Le spectacle était désolant à travers toutes les villes et villages de Tizi Ouzou, jusqu’au chef-lieu de wilaya.

Les discussions sur les conditions météo de ces deux derniers jours tournant essentiellement sur les quantités et la température, ignorent un fait incontestablement important. Nos centres urbains ne sont pas préparés à recevoir la moindre quantité d’eau. Durant ces deux derniers jours, les premières pluies ont fait déborder les trottoirs, les places et autres.

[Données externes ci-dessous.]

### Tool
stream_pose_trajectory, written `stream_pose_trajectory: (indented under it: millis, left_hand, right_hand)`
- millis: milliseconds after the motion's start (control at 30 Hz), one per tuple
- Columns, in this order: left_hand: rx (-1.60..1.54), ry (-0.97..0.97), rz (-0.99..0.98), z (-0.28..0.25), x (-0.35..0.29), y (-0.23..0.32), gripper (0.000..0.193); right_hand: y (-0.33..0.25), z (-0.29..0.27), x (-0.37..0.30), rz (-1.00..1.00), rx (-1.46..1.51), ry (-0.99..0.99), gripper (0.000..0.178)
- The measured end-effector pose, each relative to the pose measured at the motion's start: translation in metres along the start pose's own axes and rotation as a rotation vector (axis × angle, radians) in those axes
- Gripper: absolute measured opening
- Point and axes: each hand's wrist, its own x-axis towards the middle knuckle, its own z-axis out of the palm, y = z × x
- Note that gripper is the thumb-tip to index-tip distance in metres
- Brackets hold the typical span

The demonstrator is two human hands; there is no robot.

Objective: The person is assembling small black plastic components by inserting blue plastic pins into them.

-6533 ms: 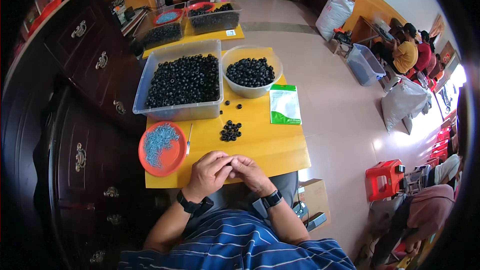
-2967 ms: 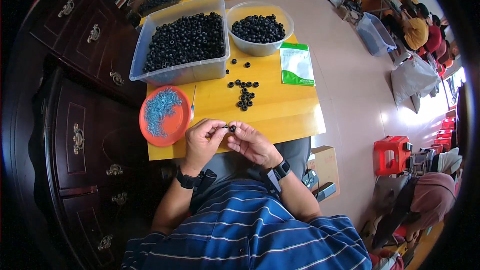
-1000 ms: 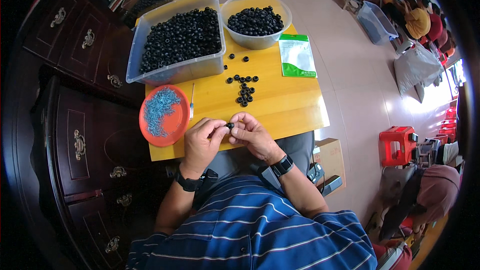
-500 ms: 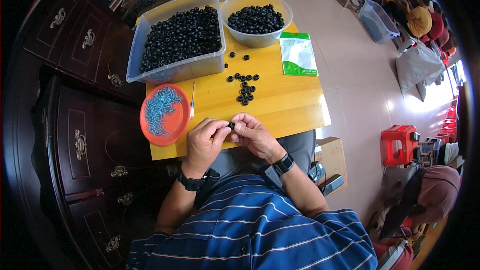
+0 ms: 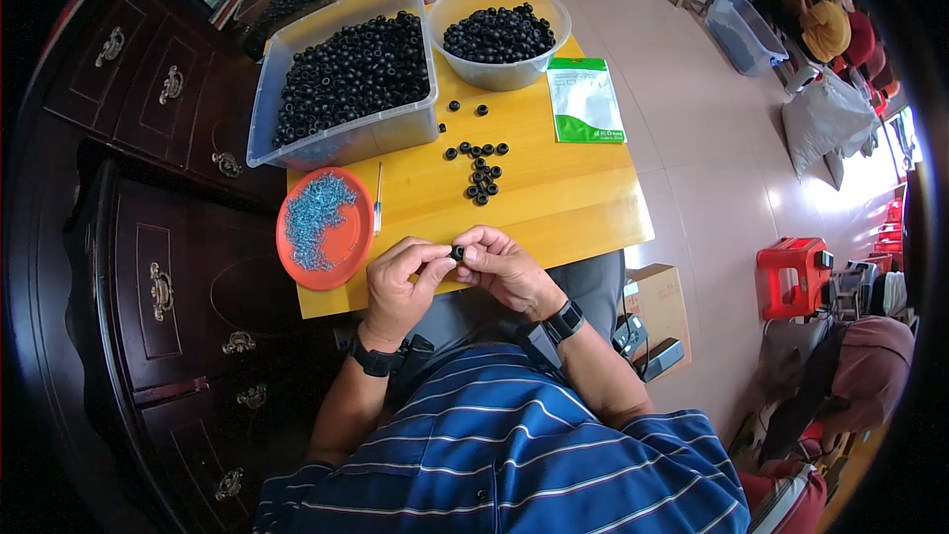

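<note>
Black bead (image 5: pixel 457 252), pinched just above the near edge of the yellow table (image 5: pixel 573 208) between the fingertips of left hand (image 5: pixel 403 277) and right hand (image 5: pixel 506 275), each narrowed to a thumb-and-finger grip. Toward the far left corner, a translucent rectangular bin (image 5: pixel 395 136) heaped with similar beads (image 5: pixel 351 79); toward the far right corner, a round translucent tub (image 5: pixel 499 75) likewise heaped; at the left edge, a red plate (image 5: pixel 346 245) bearing small bluish pieces (image 5: pixel 312 222), massed on its left side. Between bin and right edge, loose black beads (image 5: pixel 481 175); along that edge, a green-and-white packet (image 5: pixel 585 102), flat.
</note>
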Motion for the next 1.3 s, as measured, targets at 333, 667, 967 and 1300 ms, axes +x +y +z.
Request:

En effet, hier matin, le spectacle était désolant à travers toutes les villes de la wilaya, y compris le chef-lieu de wilaya Tizi Ouzou et ses différentes artères et avenues. Au niveau de la Nouvelle-Ville, à certains endroits comme celui plus connu sous l’appellation de «fleuriste»; la circulation a été carrément bloquée à cause de la géante nappe d’eau qui s’était formée la nuit. Les avaloirs et autres caniveaux étaient bouchés. C’est le même scénario qui s’est répété au niveau de la grand-rue où les automobilistes et les piétons ont dû souffrir pour traverser. Les eaux envahissaient les trottoirs à cause du même problème.
En fait, l’état des lieux était hier lamentable. Tous les travaux effectués ces dernières années n’ont pas pris en charge ce volet appelé VRD (Voies et réseaux divers). Même si dans les enveloppes budgétaires ce segment a eu une part conséquente, il n’en demeure pas moins qu’au niveau de la réalisation, le constat est amer. Les chefs-lieux des communes ont été envahis par les flots d’eau de pluie dès les premières heures. C’est le même cas à travers les routes qui deviennent impraticables car elles ressemblaient toutes à des rivières.
En fait, ce chapitre interpelle surtout les élus locaux qui, mieux que quiconque, connaissent les routes, les chefs-lieux, les villages et surtout la traditionnelle tiwizi dans les villages d’antan, en prévision des premières pluies. Aujourd’hui, force est de constater que ces derniers ne connaissent plus leurs localités, une fois élus. C’est le même constat du côté des villageois qui ne se soucient plus de ce volet. L’existence des services de la voirie au niveau des communes a éloigné les populations de cette traditionnelle habitude.
Par ailleurs, ce chapitre, qui relève plus du volet environnemental a été remarqué par le nouveau wali qui était en visite à la daïra de Boghni. Ce dernier a été stupéfait par le spectacle lamentable de l’environnement. Les voies censées déboucher les eaux pluviales à travers les routes ont toutes été submergées par les amas de bouteilles et ordures diverses. Le spectacle était désolant et l’hôte de la région de Boghni ne s’est pas privé de le signaler aux personnes concernées.
Enfin, notons que les communes et autres localités qui souffrent encore de ce problème environnemental ont devant elles des exemples concrets de villages transformés en merveilles par leurs populations. Le concours Rabah Aïssat a justement le mérite de démentir toute voix qui se risquerait à dire que c’est un caractère inné que de vivre entre les tas d’ordures. Bien au contraire, le citoyen des villages de Kabylie est capable de transformer son village en cité exemplaire en matière de propreté, à l’instar de Boumessaoud, le village le plus propre de la wilaya.